[Data]
§ §
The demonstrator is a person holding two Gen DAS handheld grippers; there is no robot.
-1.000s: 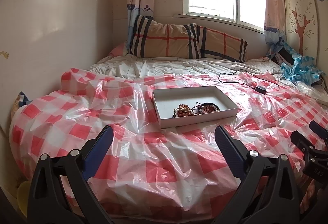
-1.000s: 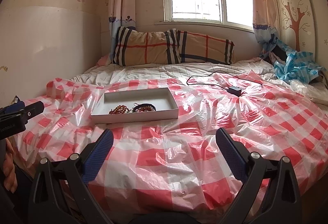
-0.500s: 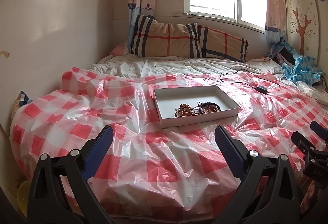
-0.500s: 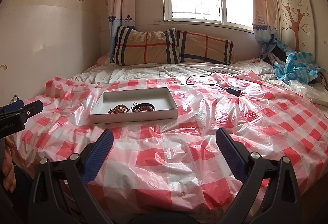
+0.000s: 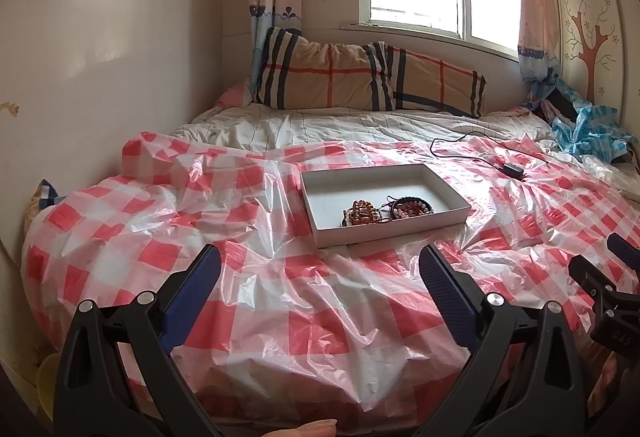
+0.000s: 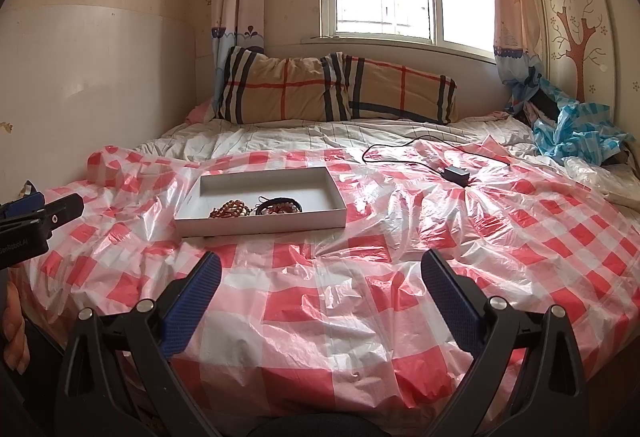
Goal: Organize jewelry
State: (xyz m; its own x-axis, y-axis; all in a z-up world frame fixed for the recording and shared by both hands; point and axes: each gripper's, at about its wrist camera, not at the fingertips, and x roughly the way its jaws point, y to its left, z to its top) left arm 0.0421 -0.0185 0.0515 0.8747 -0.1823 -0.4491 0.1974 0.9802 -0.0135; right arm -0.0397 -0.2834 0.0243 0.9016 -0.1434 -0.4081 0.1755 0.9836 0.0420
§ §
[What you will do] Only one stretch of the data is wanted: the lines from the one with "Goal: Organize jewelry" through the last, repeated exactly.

[Written solution]
Goal: Organize jewelry
State: (xyz m; its own x-axis, y-axis; all in a z-up world frame fixed for the recording and shared by both hands; point and axes: each gripper's, at about its wrist camera, not at the fingertips, and x roughly the way its jaws point, y to its left, z to its top) left arm 0.0421 -0.0185 0.0515 0.8747 -0.1823 -0.4491 0.1974 0.9802 -0.0135; right arm -0.0397 -0.2834 0.0243 0.9016 -0.1434 -0.4081 0.1755 0.9836 0.0420

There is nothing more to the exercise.